• AIM OF THE TASK:
Among the records that follow, find each line holding the word "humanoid" and copy it.

• DATA IN THIS EXERCISE:
*****

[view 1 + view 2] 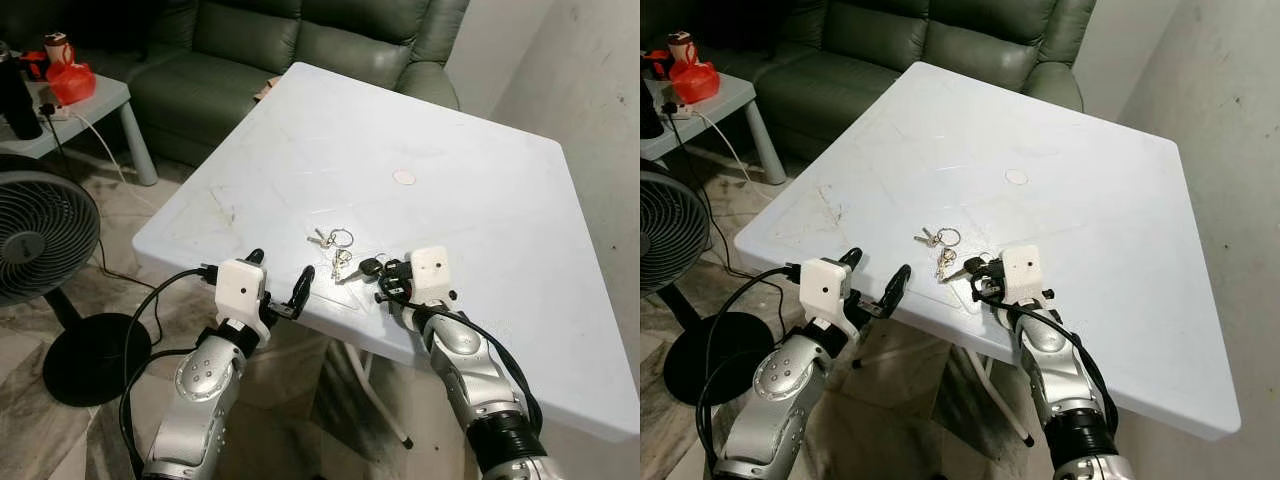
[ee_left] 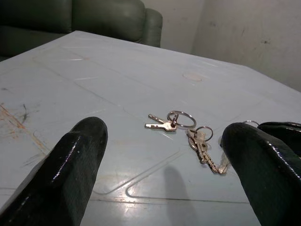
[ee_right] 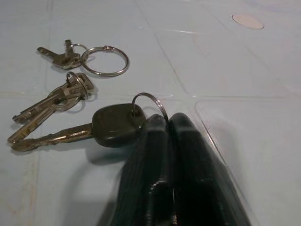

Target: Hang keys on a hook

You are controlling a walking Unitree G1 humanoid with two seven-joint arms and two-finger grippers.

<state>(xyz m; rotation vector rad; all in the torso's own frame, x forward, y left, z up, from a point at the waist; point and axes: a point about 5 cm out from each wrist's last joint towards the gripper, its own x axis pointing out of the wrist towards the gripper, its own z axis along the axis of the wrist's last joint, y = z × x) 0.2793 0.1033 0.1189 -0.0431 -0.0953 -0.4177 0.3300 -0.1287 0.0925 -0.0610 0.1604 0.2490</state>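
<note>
Three bunches of keys lie near the front edge of the white table [image 1: 480, 190]: a small key on a large ring [image 1: 335, 238], a pair of brass keys [image 1: 341, 262], and a black-headed key [image 3: 115, 125]. My right gripper [image 1: 386, 272] rests on the table just right of them, its fingers [image 3: 188, 155] pressed together and pinching the ring of the black-headed key [image 3: 149, 101]. At the table's front edge, left of the keys, my left gripper [image 1: 282, 266] is open with nothing in it. The left wrist view looks between its fingers [image 2: 70, 165] at the keys [image 2: 181, 120].
A standing fan [image 1: 35, 235] is on the floor to the left. A green sofa [image 1: 300, 40] stands behind the table, with a small side table [image 1: 95, 100] carrying a red object [image 1: 70, 82]. A wall [image 1: 600, 80] runs along the right.
</note>
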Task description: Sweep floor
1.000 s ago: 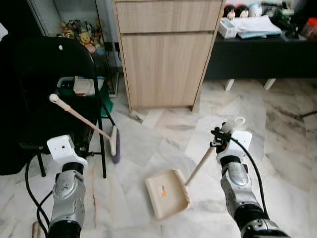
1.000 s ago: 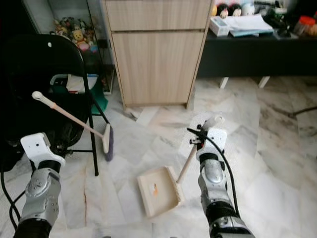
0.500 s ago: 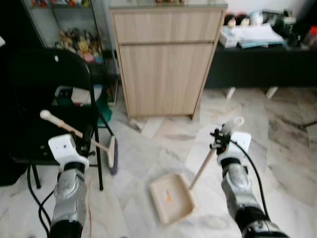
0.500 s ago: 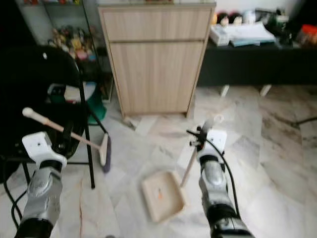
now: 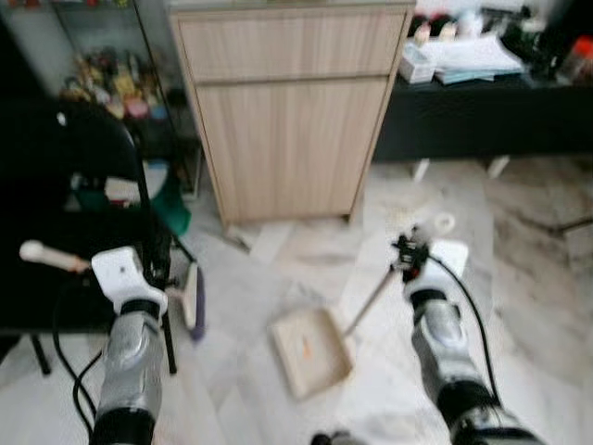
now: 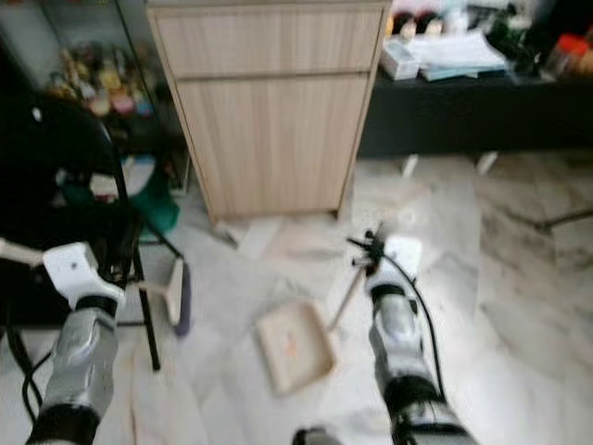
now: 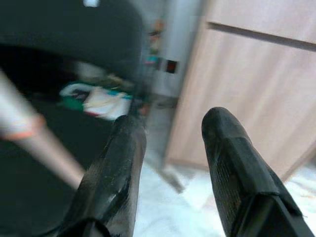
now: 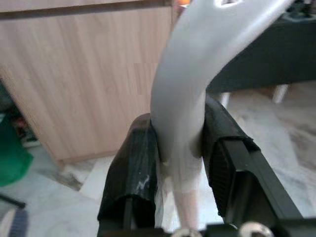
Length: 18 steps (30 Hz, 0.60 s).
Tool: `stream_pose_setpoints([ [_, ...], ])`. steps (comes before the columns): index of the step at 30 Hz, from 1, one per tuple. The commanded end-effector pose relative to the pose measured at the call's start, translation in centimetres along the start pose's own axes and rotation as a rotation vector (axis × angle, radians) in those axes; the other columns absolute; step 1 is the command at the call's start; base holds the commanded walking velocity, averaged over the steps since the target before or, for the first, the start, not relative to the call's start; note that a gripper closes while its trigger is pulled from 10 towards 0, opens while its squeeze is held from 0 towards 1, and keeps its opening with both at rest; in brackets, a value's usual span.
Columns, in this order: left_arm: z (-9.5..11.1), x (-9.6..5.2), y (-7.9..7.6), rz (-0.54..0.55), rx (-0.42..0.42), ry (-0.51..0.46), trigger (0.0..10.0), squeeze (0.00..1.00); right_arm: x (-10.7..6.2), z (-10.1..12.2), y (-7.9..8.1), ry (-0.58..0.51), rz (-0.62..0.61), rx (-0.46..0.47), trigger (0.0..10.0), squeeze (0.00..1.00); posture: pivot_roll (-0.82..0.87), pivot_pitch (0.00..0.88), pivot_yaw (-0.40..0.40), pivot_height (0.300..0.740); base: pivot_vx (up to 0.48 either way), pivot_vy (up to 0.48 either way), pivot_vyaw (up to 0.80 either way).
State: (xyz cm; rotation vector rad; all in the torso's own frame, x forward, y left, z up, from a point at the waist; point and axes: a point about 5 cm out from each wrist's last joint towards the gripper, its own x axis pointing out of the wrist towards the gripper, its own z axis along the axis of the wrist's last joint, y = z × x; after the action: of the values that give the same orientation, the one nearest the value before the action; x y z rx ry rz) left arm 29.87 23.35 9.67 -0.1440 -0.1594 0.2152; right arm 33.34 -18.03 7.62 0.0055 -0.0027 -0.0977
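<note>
Your right gripper (image 8: 180, 148) clenches the pale handle of the flat beige plastic dustpan (image 5: 310, 350), resting on veined white marble floor (image 5: 519, 278). Left gripper (image 7: 170, 163), fingers parted around nothing, beside the wooden-handled broom (image 5: 190, 297) by a black chair (image 5: 83, 185).

Ahead of me: light wood cabinet (image 5: 289, 111) on the marble floor (image 5: 528, 278), w/ a drawer over its door. To my left, black folding chair (image 5: 97, 199) in front of a glass shelf w/ small toys (image 5: 102, 83). To my right, low dark bench (image 5: 482, 111) w/ papers (image 5: 477, 56) on top.
</note>
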Motion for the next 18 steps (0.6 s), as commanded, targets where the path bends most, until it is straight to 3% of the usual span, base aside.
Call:
stream_pose_setpoints([
  [1,-0.17,-0.15,0.14,0.003,-0.001,0.013,10.0,0.0,0.03,0.31,0.66,-0.025,0.016,0.024,10.0,0.0,-0.04,0.153,-0.024,0.74,0.0,0.0,0.0],
  [18,-0.08,-0.12,-0.07,-0.003,-0.013,0.007,10.0,0.0,-0.04,0.13,0.7,-0.019,0.016,0.028,10.0,0.0,-0.04,0.155,-0.023,0.74,0.0,0.221,0.0],
])
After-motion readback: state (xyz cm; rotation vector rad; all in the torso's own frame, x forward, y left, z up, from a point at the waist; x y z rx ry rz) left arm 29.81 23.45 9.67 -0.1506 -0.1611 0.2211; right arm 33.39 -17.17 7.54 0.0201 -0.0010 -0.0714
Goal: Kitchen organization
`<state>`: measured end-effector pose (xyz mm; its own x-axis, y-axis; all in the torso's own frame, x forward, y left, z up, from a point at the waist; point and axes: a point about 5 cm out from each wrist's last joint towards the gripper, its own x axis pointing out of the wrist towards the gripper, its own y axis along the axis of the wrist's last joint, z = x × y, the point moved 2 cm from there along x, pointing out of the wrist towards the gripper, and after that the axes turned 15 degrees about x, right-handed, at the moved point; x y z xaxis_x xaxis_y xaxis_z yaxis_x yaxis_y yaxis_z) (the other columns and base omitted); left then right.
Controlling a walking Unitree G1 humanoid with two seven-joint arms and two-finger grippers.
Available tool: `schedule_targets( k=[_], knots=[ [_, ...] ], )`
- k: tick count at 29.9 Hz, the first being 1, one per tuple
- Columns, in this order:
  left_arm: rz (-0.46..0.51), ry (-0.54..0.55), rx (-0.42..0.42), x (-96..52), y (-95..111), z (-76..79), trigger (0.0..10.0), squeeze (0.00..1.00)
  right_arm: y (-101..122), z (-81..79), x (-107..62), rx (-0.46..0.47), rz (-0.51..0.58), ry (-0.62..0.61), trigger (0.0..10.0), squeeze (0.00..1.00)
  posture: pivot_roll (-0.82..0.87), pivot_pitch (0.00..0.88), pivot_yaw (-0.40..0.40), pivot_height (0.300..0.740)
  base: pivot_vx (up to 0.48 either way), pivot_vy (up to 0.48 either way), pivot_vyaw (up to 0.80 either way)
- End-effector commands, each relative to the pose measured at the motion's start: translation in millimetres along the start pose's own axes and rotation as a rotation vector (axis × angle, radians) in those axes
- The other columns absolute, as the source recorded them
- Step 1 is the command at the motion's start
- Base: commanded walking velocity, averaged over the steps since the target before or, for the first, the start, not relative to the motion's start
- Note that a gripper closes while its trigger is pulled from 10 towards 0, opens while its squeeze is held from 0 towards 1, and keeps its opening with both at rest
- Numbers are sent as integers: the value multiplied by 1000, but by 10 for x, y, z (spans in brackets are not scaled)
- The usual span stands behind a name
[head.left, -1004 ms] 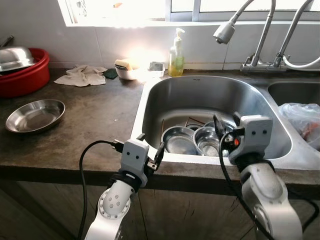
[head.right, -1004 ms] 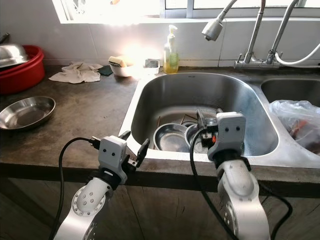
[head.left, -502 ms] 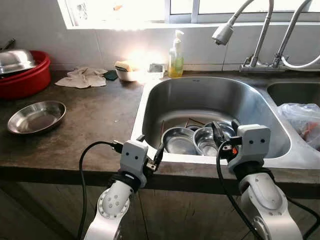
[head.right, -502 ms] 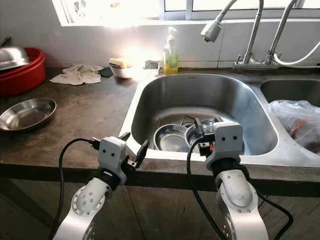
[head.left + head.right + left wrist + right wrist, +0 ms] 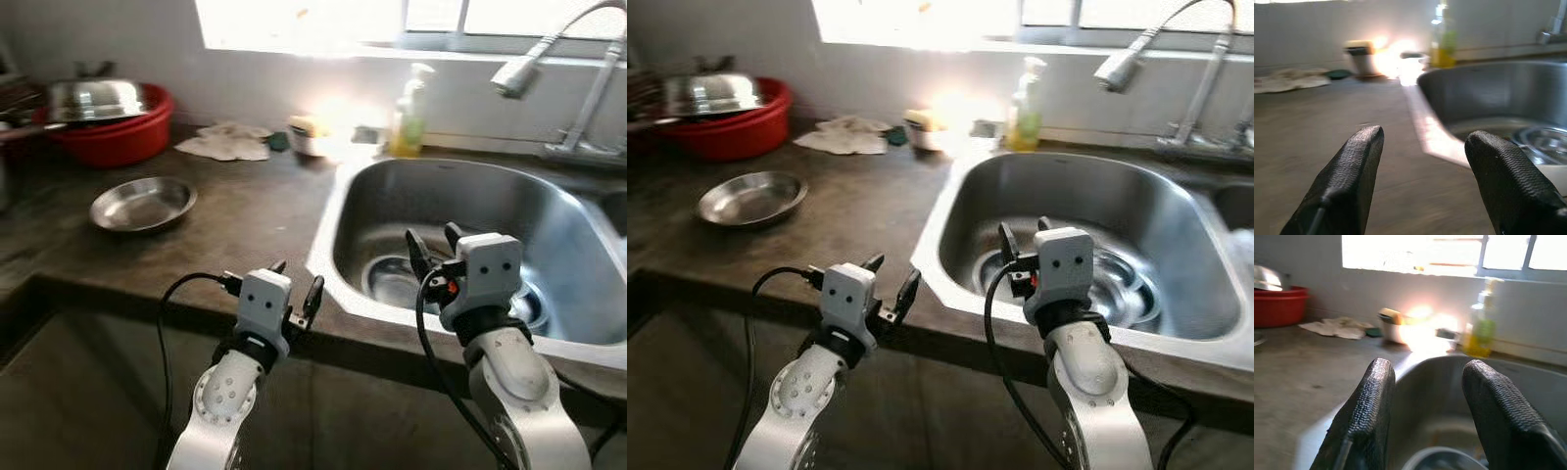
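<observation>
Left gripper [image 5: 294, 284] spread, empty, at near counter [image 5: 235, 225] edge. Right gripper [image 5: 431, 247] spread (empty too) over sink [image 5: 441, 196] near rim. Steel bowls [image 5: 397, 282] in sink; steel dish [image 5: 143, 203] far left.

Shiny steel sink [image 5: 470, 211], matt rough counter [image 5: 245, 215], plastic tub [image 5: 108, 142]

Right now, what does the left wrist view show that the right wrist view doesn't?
Left wrist view: the open left gripper and the tap's base. Right wrist view: the open right gripper, the red basin and the bright window. Both: the soap bottle, the white cloth, the dark counter and the steel sink.
</observation>
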<state>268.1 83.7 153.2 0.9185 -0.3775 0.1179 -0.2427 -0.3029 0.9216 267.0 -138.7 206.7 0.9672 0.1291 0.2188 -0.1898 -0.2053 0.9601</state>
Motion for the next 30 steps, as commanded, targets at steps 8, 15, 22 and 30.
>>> schedule_targets(
  k=[8, 15, 22, 30],
  knots=[
    [-12, 14, 11, 9, -16, -27, 10000, 0, 20, -10, 56, 31, 7, -6, 10000, 0, 89, 0, -26, 740, 0, 0, 0],
    [-13, 14, 11, -3, -17, -30, 10000, 0, 21, -26, 67, 32, 9, -6, 10000, 0, 90, 0, -20, 740, 0, 0, 0],
    [-14, 15, 11, -9, -16, -31, 10000, 0, 27, -29, 84, 23, 12, -4, 10000, 0, 93, 0, -23, 740, 0, 0, 0],
    [-16, 13, 9, -14, -19, -25, 10000, 0, 32, -34, 87, 18, 17, -5, 10000, 0, 92, 0, -23, 740, 0, 0, 596]
  ],
)
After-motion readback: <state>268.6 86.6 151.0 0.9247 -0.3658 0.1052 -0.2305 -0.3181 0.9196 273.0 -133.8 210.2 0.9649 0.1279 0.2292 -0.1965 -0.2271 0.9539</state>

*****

• RESULT OF THIS TASK:
You are controlling a walking Unitree G1 humanoid with two seven-joint arms and two-finger grippers.
Controlling a walking Unitree G1 humanoid with two seven-joint arms and two-finger grippers.

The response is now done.